Furthermore, single-type RNA-based approaches are inadequate in capturing the complex biological interactions that may exist across different RNA types. For example, miRNAs may indirectly influence disease development by regulating lncRNA expression, circRNAs may impact disease progression through interactions with miRNAs, and piRNAs may engage with other RNA species in various biological processes. Since traditional methods are confined to individual RNA types, they are unable to fully elucidate the potential cross-talk and coregulatory mechanisms among diverse ncRNA classes.

Therefore, there is an urgent need to develop an efficient and scalable computational prediction model capable of systematically identifying potential associations between different types of ncRNAs and diseases. Such a model would not only compensate for the limitations of experimental data but also expand the knowledge graph of disease regulatory networks.

In this article, we propose PanGIA (Pan-ncRNA Graph-Interaction Attention network), a novel framework for comprehensive ncRNA–disease association prediction. To address the challenge of feature heterogeneity, PanGIA constructs a heterogeneous graph that integrates multisource data, including sequence information, functional similarity, and interaction networks of ncRNAs. To capture comprehensive and layered associations, it employs a cross-task attention mechanism combined with a mixture-of-experts architecture to dynamically learn the multilevel interactions between ncRNAs and diseases. Notably, PanGIA encompasses 4 representative classes of noncoding RNAs—miRNAs, lncRNAs, circRNAs, and piRNAs—which exhibit distinct characteristics in terms of length, structure, regulatory mechanisms, and functional roles. These classes, owing to their complementary and representative nature in current research, are collectively referred to as pan-ncRNAs [23]. By adopting a pan-ncRNA perspective, PanGIA not only overcomes the limitations of single-type ncRNA studies but also provides a more comprehensive understanding of the multilayered regulatory roles of ncRNAs in disease.
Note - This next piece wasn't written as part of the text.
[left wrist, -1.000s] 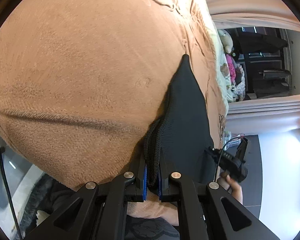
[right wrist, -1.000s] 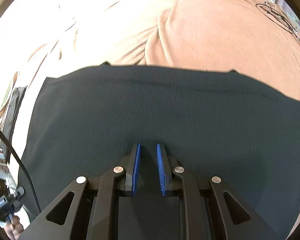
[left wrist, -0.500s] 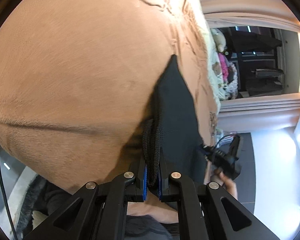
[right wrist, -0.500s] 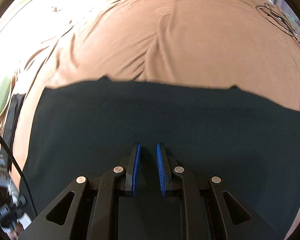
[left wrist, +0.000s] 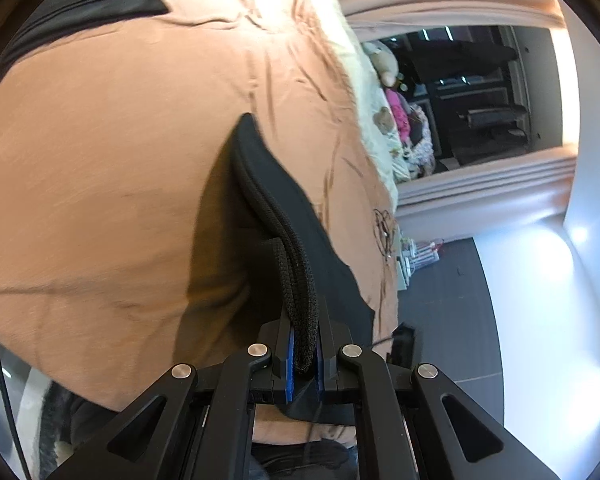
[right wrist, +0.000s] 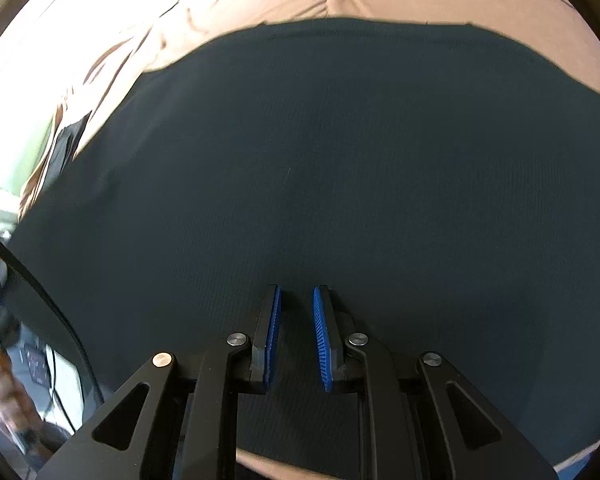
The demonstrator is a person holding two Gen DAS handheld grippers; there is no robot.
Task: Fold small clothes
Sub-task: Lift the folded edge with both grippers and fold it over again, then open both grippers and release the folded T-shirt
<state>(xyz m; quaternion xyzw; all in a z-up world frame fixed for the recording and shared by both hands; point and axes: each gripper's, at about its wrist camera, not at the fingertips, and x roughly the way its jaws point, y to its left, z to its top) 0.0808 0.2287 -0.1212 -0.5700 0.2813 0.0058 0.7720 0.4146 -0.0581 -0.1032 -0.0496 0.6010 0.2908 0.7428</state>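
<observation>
Left gripper (left wrist: 303, 354) on black garment's (left wrist: 284, 216) far-running edge.

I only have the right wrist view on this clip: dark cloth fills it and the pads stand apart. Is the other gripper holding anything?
Observer: Yes. The left gripper is shut on the black garment, pinching its thick knitted hem.
Operator: Is the cloth lying flat there?
Observer: No, that edge is lifted and casts a shadow on the tan bedspread.
Operator: Anything else dark on the bed?
Observer: Another black cloth lies at the far corner.
</observation>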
The main contributions of our work are summarized as follows:

  • Pan-ncRNA integration: PanGIA jointly models 4 types of ncRNAs (miRNA, lncRNA, circRNA, and piRNA), overcoming the limitations of single-type approaches.

  • Heterogeneous graph fusion: It constructs a heterogeneous graph to integrate sequence, semantic, and functional data, capturing complex ncRNA–disease relationships.

  • Cross-task attention: A mixture-of-experts module with cross-task attention enhances feature sharing across ncRNA types and improves prediction accuracy.

  • Superior performance: PanGIA achieves higher area under the curve (AUC), area under the precision-recall curve (AUPR), and rank metrics than baseline models, demonstrating strong generalization and reliability.

Materials

Our study involves multiple classes of noncoding RNAs and requires the simultaneous acquisition of their sequence information and disease association data. The databases utilized in this study are listed as follows:

  • miRNA: The associations between miRNAs and diseases were obtained from the HMDD v4.0 database [24], while the sequence information of miRNAs was retrieved from the miRBase database [25].

  • LncRNA/circRNA: This study includes lncRNA and circRNA associations with diseases, with data obtained from LncRNADisease v3.0 [26]. The sequence information of circRNAs was retrieved from the circBase database [27]. In contrast, lncRNA sequences were collected from 2 sources: GENCODE [28] and NONCODE [29].

  • piRNA: The associations between piRNAs and diseases were obtained from the piRDisease v1.0 [21] database, and the sequence information was retrieved from the piRBase [30] and piRNAdb [31] databases.

  • Disease: This study utilizes Disease Ontology Identifiers (DOIDs) to construct the disease similarity matrix, with corresponding information obtained from the Disease Ontology database [32].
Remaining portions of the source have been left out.